The clear and not-too-cold first Thursday of the month brought out a bevy of art supporters. Spring was in the air, and also evident in playful works by Baso Fibonacci, Suzanne Tidwell, Joe Page and Justin Colt Beckman.
Baso Fibonacci at The Belfry
In his show Dead Eyes, Baso Fibonacci brings his street style to the walls of the gallery and storefront, The Belfry. The artist’s work often focuses on animals and as The Belfry states, “All of the paintings in this show were inspired by current and past pieces of taxidermy in the shop,” creating a unity in the presentation of art, artifact and decoration. Fibonacci’s Technicolor dashes of color unite to form radiant creatures filled with a sense of life. The quick brushtrokes of luminious color, heightened by the glossy black background, lend a softness to creatures both stately and delicate, individual wisps of fur in lush, unnatural color that bring taxidermy…to life.
Suzanne Tidwell at the TK Building
You may have noticed the “sweater trees” that dapple the neighborhoods of Seattle.
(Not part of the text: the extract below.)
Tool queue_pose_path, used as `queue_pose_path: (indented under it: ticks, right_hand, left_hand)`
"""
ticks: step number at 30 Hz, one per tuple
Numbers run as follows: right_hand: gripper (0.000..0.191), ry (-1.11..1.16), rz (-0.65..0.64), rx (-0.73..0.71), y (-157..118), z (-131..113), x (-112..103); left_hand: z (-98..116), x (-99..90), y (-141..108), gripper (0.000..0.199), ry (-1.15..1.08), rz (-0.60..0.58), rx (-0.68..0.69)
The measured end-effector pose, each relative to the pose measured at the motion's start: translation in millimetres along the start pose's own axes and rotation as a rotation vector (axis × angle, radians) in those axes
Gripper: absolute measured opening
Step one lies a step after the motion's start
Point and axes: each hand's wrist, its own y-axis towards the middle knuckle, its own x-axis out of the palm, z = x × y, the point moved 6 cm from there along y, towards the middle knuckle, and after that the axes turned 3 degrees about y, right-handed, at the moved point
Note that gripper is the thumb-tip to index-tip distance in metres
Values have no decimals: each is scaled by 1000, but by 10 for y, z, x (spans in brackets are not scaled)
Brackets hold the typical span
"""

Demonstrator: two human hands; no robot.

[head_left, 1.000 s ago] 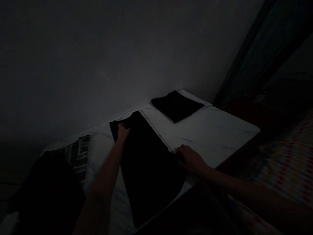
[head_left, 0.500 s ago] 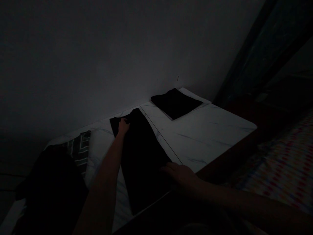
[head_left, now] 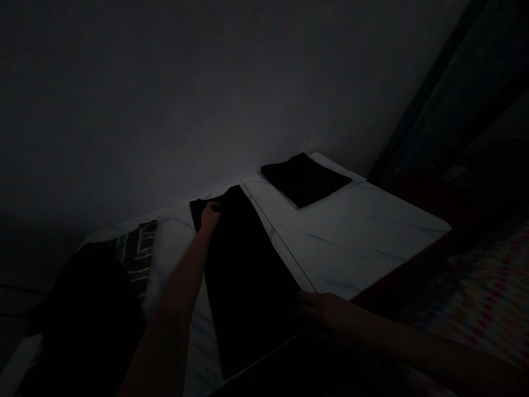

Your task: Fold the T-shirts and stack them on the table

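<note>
A long black cloth (head_left: 243, 275) lies flat on the white marbled table (head_left: 351, 242), running from near the wall to the front edge. My left hand (head_left: 211, 214) is at its far end, fingers curled together on the fabric; whether they pinch it is hard to see. At the near right corner of the cloth rests my right hand (head_left: 320, 310), its fingertips lost in the darkness against the black fabric.
Another folded black cloth (head_left: 303, 179) lies at the back of the table on something pale. To the left are a dark heap of cloth (head_left: 91, 309) and a patterned cloth (head_left: 138, 251). A grey wall (head_left: 165, 110) stands behind; a colourful spread (head_left: 487, 298) lies at right.
My right hand has moved slightly right and nearer along the cloth's edge. The fingers of my left hand have curled in more. The view has shifted a little.
</note>
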Motion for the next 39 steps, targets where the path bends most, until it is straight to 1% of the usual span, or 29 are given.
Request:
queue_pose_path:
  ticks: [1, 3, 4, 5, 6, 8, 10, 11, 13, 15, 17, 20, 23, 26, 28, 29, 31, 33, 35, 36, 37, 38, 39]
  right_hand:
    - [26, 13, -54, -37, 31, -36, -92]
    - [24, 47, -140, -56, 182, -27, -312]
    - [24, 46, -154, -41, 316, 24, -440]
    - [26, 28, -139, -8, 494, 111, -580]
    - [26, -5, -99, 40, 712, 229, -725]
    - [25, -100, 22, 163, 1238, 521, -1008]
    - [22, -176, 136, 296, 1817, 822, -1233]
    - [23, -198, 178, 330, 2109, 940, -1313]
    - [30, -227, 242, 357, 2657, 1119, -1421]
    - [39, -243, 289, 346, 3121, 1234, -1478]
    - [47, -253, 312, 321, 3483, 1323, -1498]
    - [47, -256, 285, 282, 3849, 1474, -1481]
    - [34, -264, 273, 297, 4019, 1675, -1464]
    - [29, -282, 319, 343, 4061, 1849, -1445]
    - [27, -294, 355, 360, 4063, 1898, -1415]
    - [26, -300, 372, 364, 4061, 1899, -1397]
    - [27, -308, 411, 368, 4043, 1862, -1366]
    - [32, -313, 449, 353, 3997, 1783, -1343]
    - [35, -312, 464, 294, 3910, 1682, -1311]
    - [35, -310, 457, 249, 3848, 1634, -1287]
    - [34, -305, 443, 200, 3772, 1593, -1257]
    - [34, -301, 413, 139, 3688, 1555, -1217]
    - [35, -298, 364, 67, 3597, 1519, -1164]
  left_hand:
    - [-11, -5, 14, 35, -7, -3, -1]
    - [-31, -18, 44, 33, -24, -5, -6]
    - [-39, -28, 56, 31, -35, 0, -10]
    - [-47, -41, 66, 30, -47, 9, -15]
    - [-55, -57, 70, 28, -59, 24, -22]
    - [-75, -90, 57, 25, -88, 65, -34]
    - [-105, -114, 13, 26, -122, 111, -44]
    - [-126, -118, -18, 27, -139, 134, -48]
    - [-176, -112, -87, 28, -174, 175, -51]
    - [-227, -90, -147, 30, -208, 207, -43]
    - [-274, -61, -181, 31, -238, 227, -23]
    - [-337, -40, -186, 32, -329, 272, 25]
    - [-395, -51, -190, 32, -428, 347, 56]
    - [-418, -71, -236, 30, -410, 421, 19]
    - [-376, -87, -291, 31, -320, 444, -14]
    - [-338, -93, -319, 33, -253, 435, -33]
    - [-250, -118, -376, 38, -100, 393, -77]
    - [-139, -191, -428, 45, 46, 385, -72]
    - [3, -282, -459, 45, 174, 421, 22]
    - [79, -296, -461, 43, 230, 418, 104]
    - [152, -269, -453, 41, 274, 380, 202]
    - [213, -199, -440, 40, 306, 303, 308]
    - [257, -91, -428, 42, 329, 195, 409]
One of these urban knitters is Suzanne Tidwell—currently working and displaying pieces in the Tashiro Kaplan building. These works by Tidwell are more graphic, covering metal framework in knit fabric to form letters—and she is pretty close to wrapping the entire alphabet. The letters are playful and bold, mixing a unique medium with immediately recognizable forms. On display during March’s Art Walk were “HEY” and “TK,” a fun and playful welcome into the art-centric building.
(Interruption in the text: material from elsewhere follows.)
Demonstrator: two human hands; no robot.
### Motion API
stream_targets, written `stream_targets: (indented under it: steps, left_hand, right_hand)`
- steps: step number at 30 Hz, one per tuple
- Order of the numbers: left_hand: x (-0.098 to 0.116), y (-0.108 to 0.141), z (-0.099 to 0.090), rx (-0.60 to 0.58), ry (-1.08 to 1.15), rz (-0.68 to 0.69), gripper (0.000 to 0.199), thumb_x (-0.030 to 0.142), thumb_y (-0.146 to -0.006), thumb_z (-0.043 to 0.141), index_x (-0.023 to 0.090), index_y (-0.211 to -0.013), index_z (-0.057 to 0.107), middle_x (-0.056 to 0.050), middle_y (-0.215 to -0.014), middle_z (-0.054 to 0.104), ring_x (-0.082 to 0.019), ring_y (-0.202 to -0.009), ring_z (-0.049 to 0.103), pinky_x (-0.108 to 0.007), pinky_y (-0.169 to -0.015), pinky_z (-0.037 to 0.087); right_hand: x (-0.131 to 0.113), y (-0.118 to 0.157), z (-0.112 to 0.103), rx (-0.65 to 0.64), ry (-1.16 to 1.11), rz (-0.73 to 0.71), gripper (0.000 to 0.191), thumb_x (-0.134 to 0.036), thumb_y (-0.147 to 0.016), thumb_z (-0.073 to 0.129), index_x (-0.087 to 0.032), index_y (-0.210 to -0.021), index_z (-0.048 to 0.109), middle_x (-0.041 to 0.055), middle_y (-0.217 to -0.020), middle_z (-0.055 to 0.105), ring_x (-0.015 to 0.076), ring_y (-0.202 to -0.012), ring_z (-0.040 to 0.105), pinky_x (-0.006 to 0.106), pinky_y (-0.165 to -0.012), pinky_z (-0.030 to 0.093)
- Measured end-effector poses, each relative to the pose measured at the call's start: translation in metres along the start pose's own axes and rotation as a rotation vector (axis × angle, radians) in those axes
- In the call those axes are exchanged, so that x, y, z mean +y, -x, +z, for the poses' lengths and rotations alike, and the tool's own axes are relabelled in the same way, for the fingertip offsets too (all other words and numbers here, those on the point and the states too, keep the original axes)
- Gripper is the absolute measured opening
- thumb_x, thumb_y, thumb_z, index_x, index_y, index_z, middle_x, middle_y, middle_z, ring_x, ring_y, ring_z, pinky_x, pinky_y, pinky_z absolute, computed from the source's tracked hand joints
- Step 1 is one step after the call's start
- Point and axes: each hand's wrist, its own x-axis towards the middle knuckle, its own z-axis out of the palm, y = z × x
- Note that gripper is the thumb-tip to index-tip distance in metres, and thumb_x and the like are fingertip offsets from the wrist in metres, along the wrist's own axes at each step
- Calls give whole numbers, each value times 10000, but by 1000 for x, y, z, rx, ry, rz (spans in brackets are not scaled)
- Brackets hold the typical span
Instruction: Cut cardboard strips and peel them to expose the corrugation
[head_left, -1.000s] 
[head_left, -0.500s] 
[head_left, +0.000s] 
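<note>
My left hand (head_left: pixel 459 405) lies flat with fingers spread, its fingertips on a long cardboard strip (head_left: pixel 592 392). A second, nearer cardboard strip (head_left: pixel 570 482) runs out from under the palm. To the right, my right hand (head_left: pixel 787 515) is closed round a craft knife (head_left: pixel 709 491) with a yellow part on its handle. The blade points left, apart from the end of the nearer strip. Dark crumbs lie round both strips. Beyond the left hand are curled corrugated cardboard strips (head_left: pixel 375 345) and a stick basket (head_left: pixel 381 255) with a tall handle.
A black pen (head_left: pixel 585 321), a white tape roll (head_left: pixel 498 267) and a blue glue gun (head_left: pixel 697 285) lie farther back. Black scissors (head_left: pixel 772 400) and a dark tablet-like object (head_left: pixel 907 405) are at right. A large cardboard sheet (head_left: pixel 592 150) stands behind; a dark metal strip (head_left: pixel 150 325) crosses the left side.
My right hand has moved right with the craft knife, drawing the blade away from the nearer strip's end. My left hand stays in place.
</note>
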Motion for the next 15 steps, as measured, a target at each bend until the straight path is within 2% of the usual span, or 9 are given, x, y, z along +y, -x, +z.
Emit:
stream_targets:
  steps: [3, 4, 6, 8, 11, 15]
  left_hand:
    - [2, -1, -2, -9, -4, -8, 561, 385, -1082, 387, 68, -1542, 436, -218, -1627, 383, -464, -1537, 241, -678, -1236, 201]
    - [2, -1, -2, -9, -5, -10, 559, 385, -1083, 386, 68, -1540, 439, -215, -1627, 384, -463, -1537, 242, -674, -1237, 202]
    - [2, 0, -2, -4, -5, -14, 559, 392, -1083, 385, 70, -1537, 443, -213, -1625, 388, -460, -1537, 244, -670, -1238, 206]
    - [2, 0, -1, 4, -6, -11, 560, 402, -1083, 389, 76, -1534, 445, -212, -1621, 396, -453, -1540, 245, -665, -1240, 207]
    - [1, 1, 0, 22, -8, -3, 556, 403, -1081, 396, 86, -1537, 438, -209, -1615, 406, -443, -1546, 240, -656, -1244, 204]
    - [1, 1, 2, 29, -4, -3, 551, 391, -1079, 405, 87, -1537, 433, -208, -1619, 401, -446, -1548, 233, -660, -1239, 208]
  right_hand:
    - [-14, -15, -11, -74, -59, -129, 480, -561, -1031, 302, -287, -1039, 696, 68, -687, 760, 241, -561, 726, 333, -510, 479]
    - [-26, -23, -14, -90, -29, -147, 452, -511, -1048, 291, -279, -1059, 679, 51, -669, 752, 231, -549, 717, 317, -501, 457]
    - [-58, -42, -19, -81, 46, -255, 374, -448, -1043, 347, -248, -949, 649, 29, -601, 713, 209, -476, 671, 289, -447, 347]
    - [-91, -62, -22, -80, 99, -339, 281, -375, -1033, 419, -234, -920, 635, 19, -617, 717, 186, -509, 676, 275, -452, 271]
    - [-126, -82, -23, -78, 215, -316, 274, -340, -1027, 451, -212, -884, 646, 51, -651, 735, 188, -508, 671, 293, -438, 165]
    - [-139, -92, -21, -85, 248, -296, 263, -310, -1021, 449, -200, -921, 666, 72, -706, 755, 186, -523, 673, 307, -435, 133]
Joe Page at Method Gallery
Joe Page’s exhibition at Method Gallery is a playful exploration of shapes and space. The show, Flow Chart, uses brightly colored lines that form a pathway for the viewer to follow through the space. Page also uses cartoonish, bulbous clouds along the walls. Some are round and white, others thick, flat, and pink. Page’s Flow Chart is reminiscent of a platform video game world—perhaps Super Mario Brothers—but the interactivity of objects and the exploration of space does not merely borrow another fictional world for the artist and visitors to inhabit. As Method Gallery describes it, “Each site specific work within the Flow Chart series is simultaneously an environment to be navigated physically and a cartographical map to be interpreted from a distance.” Page is worldbuilding on his own terms but using a visual language that is appealing and familiar to audiences of many generations.
Justin Colt Beckman
Justin Colt Beckman’s Cabin Fever transforms PUNCH Gallery into an immersive space, beginning with a “pop-up” shop environment. Small posters, handkerchiefs, postcards, and skateboards are displayed for purchase. PUNCH states, “While [our] mission remains to exhibit work free from the constraints of commercialism, Beckman turns that notion on its head.” Cabin Fever attempts to capture and harness the associations of summertime and camping for each viewer. The view from the “window”, though, steals the show. Beckman has created an illusionistic exterior beyond the cabin. A dark forest landscape fills the space—along with an eerie, glowing projection of a wolf. The delicate blowing of the wolf’s fur brings life to a clearly constructed realm.